Exercise requirements
In the listing below, pick out lines with "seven".

.....

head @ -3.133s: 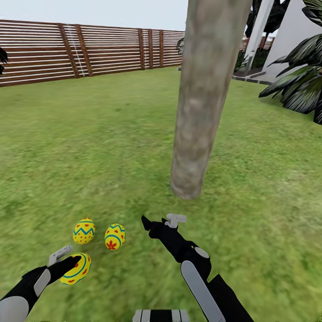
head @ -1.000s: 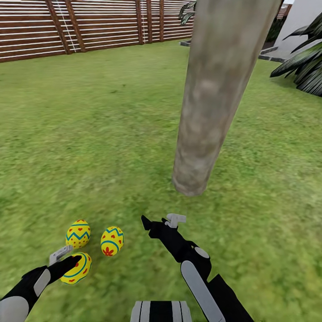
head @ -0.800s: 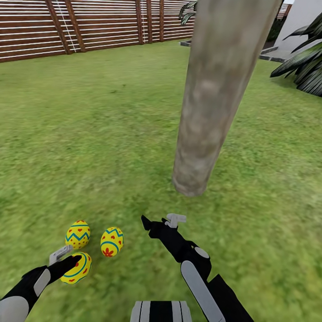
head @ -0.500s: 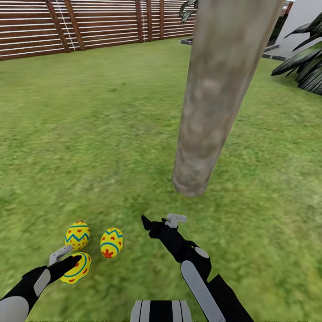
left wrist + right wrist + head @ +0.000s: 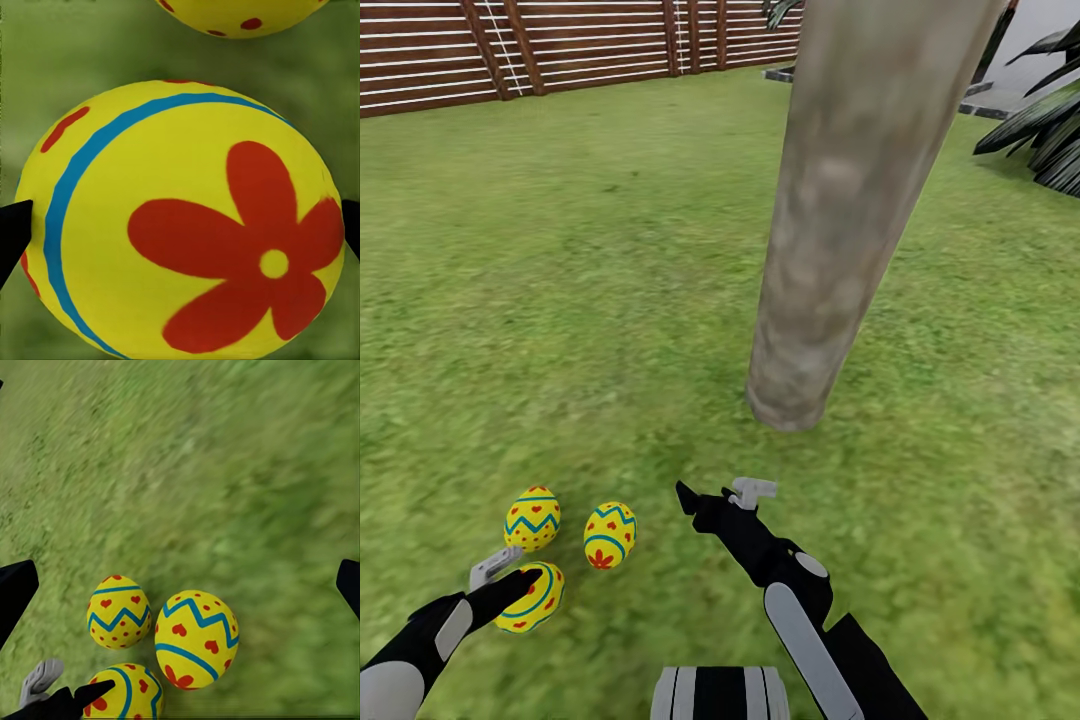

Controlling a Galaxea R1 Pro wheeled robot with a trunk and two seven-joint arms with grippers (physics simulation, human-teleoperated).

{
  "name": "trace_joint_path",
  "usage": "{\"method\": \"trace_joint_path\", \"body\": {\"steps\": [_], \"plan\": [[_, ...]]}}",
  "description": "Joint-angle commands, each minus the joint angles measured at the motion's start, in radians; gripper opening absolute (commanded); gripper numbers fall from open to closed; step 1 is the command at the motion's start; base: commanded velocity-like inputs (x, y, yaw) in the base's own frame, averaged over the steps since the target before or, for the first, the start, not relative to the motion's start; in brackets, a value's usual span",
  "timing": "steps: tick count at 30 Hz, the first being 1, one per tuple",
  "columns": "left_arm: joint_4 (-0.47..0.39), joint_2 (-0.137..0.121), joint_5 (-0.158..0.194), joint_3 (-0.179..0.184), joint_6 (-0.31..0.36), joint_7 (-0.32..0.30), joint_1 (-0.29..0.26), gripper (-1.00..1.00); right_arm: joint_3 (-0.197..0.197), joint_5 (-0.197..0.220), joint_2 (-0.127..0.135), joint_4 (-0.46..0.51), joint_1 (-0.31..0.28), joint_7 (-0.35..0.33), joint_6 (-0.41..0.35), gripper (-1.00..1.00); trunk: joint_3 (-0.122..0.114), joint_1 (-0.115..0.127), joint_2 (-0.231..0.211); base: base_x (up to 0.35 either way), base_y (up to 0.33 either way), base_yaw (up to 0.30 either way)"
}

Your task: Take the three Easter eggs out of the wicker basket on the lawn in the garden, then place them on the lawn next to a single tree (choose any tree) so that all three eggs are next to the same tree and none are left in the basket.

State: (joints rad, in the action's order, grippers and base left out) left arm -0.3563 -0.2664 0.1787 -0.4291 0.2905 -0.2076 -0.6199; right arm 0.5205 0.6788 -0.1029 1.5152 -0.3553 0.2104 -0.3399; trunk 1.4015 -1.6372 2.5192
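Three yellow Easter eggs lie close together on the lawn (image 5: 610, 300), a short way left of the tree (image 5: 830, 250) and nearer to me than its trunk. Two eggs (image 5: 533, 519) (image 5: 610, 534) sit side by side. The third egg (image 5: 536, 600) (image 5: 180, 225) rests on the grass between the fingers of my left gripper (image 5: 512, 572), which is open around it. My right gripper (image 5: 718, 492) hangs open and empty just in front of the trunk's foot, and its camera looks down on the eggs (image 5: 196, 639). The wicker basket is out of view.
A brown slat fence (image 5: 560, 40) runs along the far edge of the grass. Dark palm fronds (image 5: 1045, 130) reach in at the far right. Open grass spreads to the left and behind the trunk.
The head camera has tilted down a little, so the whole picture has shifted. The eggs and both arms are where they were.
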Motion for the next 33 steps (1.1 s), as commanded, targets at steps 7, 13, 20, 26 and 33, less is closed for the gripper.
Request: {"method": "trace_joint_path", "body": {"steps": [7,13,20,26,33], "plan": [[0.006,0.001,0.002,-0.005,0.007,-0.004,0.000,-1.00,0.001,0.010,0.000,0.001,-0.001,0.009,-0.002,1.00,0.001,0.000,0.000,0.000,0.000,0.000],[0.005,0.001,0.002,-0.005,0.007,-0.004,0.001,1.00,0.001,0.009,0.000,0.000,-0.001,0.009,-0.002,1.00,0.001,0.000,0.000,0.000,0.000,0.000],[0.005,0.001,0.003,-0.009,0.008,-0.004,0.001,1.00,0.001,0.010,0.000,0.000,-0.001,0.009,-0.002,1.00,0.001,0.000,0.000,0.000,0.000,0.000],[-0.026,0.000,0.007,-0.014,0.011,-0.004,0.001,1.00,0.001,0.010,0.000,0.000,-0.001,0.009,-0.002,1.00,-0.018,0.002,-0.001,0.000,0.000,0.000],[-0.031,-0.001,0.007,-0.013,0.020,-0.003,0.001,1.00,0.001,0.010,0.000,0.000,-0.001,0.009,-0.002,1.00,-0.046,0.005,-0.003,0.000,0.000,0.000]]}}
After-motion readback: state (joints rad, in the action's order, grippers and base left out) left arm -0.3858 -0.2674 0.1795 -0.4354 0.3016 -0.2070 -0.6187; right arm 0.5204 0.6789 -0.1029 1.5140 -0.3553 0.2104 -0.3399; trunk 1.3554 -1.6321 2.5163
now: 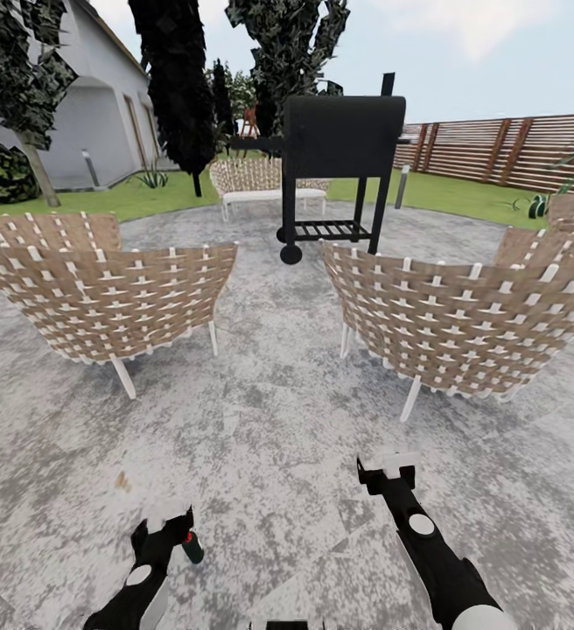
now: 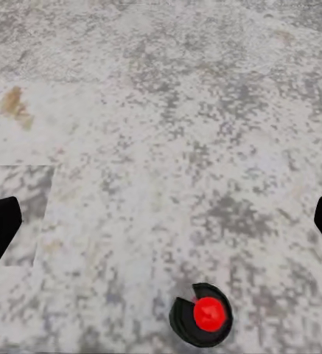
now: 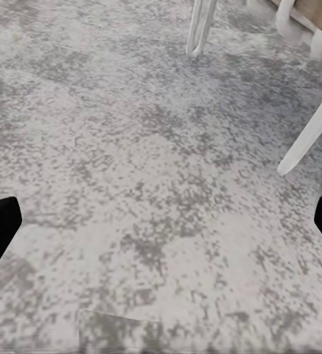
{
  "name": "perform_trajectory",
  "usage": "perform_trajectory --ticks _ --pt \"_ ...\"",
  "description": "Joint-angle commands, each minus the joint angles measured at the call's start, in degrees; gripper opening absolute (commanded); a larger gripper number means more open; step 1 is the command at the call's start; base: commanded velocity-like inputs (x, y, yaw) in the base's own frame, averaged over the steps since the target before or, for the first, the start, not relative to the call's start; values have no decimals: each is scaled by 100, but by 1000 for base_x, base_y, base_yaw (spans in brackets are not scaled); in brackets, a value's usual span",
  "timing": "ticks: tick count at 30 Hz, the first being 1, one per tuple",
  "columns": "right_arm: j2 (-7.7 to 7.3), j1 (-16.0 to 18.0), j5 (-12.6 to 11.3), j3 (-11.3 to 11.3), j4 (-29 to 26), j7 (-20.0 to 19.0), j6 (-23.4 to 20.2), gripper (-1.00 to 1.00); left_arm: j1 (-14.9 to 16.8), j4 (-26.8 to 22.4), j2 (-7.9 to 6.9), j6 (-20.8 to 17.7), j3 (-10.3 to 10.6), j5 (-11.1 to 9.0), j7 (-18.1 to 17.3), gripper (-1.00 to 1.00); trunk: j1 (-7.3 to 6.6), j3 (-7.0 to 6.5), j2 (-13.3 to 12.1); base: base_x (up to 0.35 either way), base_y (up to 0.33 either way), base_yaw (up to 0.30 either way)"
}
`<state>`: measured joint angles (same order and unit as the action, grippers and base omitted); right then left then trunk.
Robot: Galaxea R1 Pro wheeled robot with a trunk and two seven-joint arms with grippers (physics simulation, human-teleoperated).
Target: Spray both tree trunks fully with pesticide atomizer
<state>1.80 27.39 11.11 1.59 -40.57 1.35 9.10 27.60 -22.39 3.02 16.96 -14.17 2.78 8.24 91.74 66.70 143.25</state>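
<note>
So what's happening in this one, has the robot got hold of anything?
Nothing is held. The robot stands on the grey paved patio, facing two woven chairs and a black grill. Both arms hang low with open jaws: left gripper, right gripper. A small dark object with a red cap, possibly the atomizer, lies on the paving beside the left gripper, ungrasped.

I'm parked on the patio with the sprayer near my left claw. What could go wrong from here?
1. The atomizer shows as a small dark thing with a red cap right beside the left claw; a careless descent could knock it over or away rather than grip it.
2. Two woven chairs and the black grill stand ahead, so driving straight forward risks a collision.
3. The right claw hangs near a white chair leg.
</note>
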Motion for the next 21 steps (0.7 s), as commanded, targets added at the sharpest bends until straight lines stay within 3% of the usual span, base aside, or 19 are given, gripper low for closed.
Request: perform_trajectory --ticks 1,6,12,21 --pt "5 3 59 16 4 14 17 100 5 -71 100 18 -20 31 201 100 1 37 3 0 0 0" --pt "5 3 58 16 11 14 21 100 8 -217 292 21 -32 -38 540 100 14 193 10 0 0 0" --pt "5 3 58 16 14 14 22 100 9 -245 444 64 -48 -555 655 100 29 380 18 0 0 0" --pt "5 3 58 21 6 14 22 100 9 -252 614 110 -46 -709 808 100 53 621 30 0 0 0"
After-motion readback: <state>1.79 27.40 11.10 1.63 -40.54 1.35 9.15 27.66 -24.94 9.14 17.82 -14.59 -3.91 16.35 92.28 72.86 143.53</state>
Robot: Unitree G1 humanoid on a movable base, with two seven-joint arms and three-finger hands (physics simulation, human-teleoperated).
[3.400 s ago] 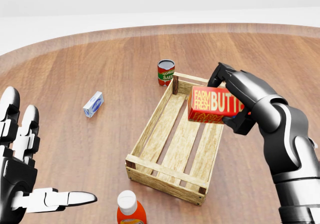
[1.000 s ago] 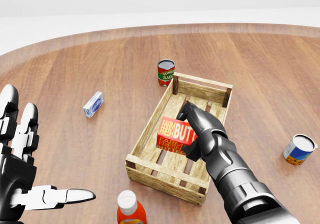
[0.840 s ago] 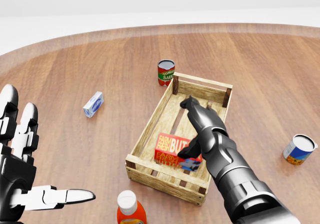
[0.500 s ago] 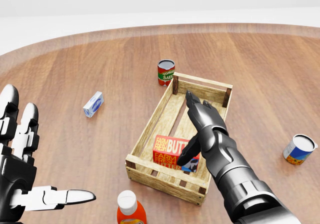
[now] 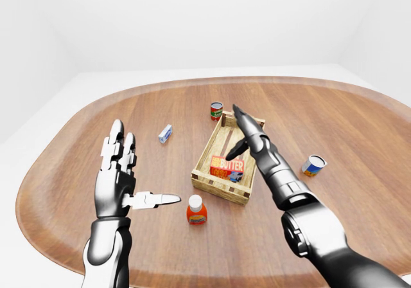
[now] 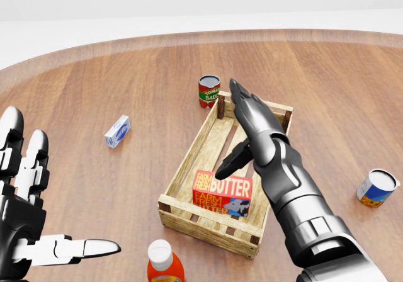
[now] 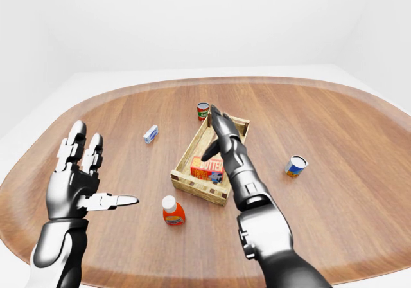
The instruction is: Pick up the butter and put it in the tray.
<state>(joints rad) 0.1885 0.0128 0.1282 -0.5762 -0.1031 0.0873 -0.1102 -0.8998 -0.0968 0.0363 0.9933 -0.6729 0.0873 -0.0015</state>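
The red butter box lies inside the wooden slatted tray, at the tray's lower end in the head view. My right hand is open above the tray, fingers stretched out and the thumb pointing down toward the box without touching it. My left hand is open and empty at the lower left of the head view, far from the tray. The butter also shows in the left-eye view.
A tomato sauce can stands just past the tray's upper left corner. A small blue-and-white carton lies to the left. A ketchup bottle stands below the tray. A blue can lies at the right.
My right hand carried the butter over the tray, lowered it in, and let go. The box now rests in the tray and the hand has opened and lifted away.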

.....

Solution
Controlling a Galaxea R1 Pro wheeled robot with a trunk and two seven-joint arms with grippers (physics simulation, human-teleoperated).
Robot: Galaxea R1 Pro wheeled robot with a trunk and two seven-joint arms with grippers (physics simulation, human-teleoperated).
Robot: Unitree G1 humanoid on a movable base, with two seven-joint arms and three-finger hands (physics simulation, human-teleoperated).

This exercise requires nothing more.